Enter new quantity shipped (1 to skip): 1

Enter new part number (1 to skip): 24

Enter new unit price (1 to skip): 4.35

Here is the new invoice:

Invoice Number: 14
Quantity Shipped: 12
Part Number: 24
Part Description: This is a test.
Unit Price: $4.35
Sales Tax Rate: 5.00%
Sales Tax Amount: 0.03
Shipping Cost: $5.00

Total Cost: $57.23
Type an Invoice number you would like to search for or (0 to exit): 14

Sorry, no Invoices of 14 found.
Type an Invoice number you would like to search for or (0 to exit): 0

Press any key and <enter> to exit

The only thing I can see that's could be messing it up is the for loop. Try putting it within the else statement so that it goes through the array each time instead of just looking at one spot in the array and then stopping.

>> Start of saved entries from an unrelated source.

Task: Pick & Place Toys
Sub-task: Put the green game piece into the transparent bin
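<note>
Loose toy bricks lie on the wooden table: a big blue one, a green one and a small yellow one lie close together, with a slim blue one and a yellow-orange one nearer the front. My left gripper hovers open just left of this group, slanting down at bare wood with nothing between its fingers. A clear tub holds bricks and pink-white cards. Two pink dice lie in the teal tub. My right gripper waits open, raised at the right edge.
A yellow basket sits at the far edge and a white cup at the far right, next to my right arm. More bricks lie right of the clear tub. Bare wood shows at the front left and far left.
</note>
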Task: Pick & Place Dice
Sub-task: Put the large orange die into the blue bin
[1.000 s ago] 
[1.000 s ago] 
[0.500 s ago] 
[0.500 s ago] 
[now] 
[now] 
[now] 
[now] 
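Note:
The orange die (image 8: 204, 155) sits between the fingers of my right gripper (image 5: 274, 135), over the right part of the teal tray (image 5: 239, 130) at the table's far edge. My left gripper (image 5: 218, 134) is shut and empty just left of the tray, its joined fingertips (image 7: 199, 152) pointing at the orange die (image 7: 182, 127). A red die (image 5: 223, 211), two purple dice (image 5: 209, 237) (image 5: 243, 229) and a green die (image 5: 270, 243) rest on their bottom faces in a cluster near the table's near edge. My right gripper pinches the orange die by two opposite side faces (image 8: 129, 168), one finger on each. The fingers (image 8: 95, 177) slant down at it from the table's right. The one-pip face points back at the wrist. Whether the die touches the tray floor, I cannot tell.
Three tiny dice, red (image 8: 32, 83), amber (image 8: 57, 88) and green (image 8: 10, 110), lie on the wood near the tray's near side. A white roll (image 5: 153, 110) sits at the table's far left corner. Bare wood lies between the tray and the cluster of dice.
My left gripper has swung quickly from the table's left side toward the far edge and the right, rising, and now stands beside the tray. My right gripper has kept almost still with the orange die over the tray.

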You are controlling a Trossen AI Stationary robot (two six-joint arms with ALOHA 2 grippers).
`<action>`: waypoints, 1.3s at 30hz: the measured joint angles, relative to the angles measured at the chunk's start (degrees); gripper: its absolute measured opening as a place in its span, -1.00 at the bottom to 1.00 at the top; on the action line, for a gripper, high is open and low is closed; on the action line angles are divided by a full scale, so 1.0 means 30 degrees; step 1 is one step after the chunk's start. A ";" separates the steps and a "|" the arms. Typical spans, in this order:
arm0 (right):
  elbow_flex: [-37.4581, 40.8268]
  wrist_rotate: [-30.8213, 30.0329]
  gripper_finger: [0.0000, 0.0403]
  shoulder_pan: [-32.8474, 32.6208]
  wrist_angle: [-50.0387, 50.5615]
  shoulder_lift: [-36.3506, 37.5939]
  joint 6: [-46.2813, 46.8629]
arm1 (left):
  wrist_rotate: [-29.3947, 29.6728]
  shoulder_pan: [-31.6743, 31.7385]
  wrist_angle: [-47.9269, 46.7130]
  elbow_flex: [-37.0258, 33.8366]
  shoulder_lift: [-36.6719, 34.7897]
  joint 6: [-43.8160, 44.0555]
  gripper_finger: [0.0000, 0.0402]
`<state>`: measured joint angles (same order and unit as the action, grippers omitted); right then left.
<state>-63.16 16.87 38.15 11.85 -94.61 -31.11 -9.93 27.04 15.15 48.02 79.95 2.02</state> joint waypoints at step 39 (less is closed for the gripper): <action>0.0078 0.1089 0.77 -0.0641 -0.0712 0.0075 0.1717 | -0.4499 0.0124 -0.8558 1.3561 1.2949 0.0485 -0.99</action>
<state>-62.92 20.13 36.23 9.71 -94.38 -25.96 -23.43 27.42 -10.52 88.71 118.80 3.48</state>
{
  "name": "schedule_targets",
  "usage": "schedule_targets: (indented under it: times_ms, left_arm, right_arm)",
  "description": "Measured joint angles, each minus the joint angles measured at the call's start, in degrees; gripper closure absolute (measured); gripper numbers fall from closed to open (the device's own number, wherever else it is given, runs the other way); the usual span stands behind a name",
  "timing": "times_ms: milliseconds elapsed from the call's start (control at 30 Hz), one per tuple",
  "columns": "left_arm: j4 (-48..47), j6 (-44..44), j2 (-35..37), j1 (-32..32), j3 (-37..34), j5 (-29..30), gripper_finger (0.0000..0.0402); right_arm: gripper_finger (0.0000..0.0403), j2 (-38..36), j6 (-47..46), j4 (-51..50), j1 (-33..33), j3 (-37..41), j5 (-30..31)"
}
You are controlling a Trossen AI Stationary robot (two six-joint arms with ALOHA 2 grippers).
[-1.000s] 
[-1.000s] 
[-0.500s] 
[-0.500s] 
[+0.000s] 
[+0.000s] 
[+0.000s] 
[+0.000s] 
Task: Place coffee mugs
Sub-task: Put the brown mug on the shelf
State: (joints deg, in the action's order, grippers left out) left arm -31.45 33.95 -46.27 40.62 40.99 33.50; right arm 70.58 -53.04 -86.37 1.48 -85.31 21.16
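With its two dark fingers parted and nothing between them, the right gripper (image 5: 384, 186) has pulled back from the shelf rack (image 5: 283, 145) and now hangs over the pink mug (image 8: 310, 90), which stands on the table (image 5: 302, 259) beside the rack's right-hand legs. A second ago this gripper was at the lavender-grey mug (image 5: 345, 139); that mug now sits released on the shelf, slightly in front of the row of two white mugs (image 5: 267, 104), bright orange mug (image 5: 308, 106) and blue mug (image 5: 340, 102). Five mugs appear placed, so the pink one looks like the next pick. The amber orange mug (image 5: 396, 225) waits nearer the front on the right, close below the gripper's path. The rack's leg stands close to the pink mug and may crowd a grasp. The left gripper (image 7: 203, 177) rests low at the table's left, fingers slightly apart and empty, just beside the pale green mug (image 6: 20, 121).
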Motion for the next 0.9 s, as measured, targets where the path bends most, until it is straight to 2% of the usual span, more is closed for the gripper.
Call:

I would fix it by doing this. Your code:

if(invoiceNum == Invoices[i].getInvoiceNum())
{ cout << "\nDoes anything need editing? (y or n): ";
..... }

Mine:

for (i=0; i<max; i++)
     { if(invoiceNum == Invoices[i].getInvoiceNum()) 
          { found = true;
             break;}
     }
if (found == true)
   { cout << "\nDoes anything need editing? (y or n): ";
     ..... }

You should be able to keep the rest as is and I believe that will fix your problem.


This might just be me, but it seems like you have a lot of functions that you don't need. Of course, I don't know what they do cause you didn't give us that part, but you could accomplish this with a struct and save yourself a lot of space.

Just as an example, I'm going to use invoice number, part number, and price. My struct would be this:

struct outline
{  int num;
    int partNum;
    float price;
};

Then, to fill it in, each would:

outline Invoice[max_length]
while (val != 0)
{ cout<< "Invoice num: ";
   cin >> val;
   if (val == 0) break;
  
   Invoice[i].num = val;
   cout << "Part num: ";
   cin >> Invoice[i].partNum;
   cout << "Price: ";
   cin >> Invoice[i].price; }

Then when you search for the invoice number, you just do a for loop.

// get invoice number and store in val
for (n...)
{ if (val == Invoice[n].num)
      { found = true; 
        break; }
   if (found == true)
      { // prints, then asks if you want to edit
         cout << "New part num: ";
         cin >> val;
         if (val != SkipCode)
            Invoice[n].partNum = val;
          ....  }
   else cout << "Sorry invoice not found";
}

In the end, I believe it would save you time and space by eliminating your functions and the number of variables you need. Of course, that's if you are allowed to use a struct to do this.

Hope this helped.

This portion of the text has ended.